U.S. 544, 570 (2007)). “Factual allegations must be enough to raise a right to relief above the speculative level.” Twombly, 550 U.S. at 555. In evaluating whether a claim is stated, “[the] court accepts all well-pled facts as true and construes these facts in the light most favorable to the plaintiff,” but does not consider “legal conclusions, elements of a cause of action, . . . bare assertions devoid of further factual enhancement[,] . . . unwarranted inferences, unreasonable conclusions, or arguments.” Nemet Chevrolet, Ltd. v. Consumeraffairs.com, Inc., 591 F.3d 250, 255 (4th Cir. 2009) (citations omitted). B. Analysis 1. Statute of Limitations

“Ordinarily, a defense based on the statute of limitations must be raised by the defendant through an affirmative defense, see Fed.R.Civ.P. 8(c), and the burden of establishing the affirmative defense rests on the defendant.” Goodman v. Praxair, Inc., 494 F.3d 458, 464 (4th Cir. 2007). “[A] motion pursuant to Rule 12(b)(6) invites an inquiry into the legal sufficiency of the complaint, not an analysis of potential defenses to the claims set forth therein.” Brockington v. Boykins, 637 F.3d 503, 506 (4th Cir. 2011). Dismissal under Rule 12(b)(6) based on affirmative defenses only “is

appropriate when the face of the complaint clearly reveals the existence of a meritorious affirmative defense.” Id. In North Carolina, a Title VII plaintiff must file a charge of discrimination no later than 180 days after the unlawful discrimination occurred.

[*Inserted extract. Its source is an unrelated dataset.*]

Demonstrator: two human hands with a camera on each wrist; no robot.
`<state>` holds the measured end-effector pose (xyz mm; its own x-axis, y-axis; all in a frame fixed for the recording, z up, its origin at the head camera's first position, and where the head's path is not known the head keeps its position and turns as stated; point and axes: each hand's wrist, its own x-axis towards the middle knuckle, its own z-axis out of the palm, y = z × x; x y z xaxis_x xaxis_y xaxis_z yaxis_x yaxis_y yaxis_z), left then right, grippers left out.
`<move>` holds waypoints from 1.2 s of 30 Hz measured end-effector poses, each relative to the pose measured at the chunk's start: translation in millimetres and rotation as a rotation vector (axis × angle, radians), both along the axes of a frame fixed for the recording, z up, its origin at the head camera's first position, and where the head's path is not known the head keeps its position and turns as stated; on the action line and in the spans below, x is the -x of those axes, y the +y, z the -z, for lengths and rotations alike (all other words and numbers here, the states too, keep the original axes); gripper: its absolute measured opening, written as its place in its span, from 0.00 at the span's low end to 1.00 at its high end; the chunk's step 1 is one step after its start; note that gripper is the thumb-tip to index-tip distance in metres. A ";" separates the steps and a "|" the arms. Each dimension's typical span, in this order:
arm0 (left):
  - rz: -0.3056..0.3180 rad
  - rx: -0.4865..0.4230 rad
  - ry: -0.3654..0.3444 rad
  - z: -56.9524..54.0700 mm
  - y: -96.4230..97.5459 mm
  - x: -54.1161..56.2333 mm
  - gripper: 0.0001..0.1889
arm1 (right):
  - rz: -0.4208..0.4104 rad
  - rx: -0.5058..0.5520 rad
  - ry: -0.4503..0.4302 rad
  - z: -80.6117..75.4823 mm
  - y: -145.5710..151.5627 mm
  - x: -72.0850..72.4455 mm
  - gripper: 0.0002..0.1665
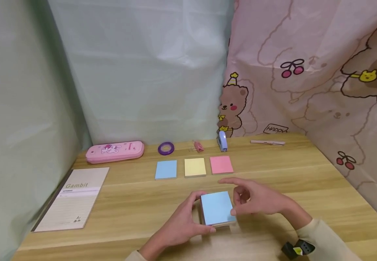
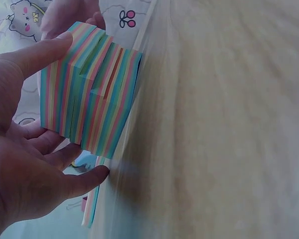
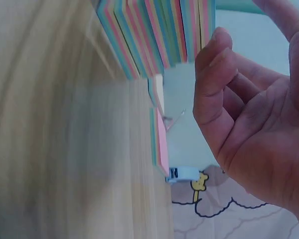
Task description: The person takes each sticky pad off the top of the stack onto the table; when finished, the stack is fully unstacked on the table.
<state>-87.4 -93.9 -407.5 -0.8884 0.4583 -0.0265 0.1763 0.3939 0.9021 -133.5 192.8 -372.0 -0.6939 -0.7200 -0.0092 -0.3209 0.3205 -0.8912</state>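
Note:
My left hand [image 1: 183, 221] grips a thick block of sticky notes [image 1: 217, 208], thumb on its near side and fingers on the far side. The block has a blue top. In the left wrist view its sides show stripes of pink, yellow, teal and blue, with gaps between layers. My right hand [image 1: 257, 197] is beside the block, its thumb at the block's right corner, index finger stretched out and the other fingers loosely bent. Beyond the hands lie three sticky note pads: blue [image 1: 166, 169], yellow [image 1: 195, 167] and pink [image 1: 221, 165].
A notebook [image 1: 72, 199] lies at the left, with a pink pencil case [image 1: 115, 152] behind it. Along the back are purple tape [image 1: 166, 148], a pink clip [image 1: 198, 146], a blue stapler [image 1: 222, 141] and a pen [image 1: 268, 143]. Fabric hangs behind the wooden table [image 1: 126, 217].

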 end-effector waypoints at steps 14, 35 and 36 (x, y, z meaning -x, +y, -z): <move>0.003 -0.011 -0.006 -1.0 -3.7 -1.1 0.48 | 0.047 -0.063 0.073 5.3 -15.6 -20.5 0.53; 0.012 -0.030 0.012 1.3 0.3 1.3 0.47 | 0.113 -0.143 0.150 8.6 -13.0 -23.2 0.50; 0.011 -0.028 0.010 1.0 0.4 1.1 0.47 | 0.113 -0.143 0.150 9.0 -13.1 -23.1 0.49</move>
<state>-88.5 -93.5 -408.5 -0.8833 0.4689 -0.0048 0.1894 0.3662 0.9111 -110.5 179.7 -381.0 -0.7711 -0.6367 0.0037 -0.4010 0.4812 -0.7795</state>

See 42 U.S.C. § 2000e-5(e)(1); Belton v. City of Charlotte, 175 F. App’x 641, 654 (4th Cir. 2006); Bratcher v. Pharm. Prod. Dev., Inc., 545 F. Supp. 2d 533, 543 (E.D.N.C. 2008); Lane v. Lucent Techs., Inc., 388 F. Supp. 2d 590, 598 (M.D.N.C. 2005). “The analysis for the limitations period turns on the nature of the specific legal claim at issue.” Green v. Brennan, 136 S. Ct. 1769, 1781 n.7 (2016). “[D]iscrete discriminatory acts are not actionable if time barred, even when they are related to acts alleged in timely filed charges . . . . The

charge, therefore, must be filed within the [180–day] time period after the discrete discriminatory act occurred.” Nat’l R.R. Passenger Corp. v. Morgan, 536 U.S. 101, 113 (2002). In the case of a hostile work environment claim, “the employee need only file a charge within [180 days] of any act that is part of the hostile work environment.” Id. at 118. “The continuing violation theory allows for consideration of incidents that occurred outside the time bar when those incidents are part of a single, ongoing pattern of discrimination.” Holland v. Washington Homes, Inc., 487 F.3d 208, 219–20 (4th Cir. 2007).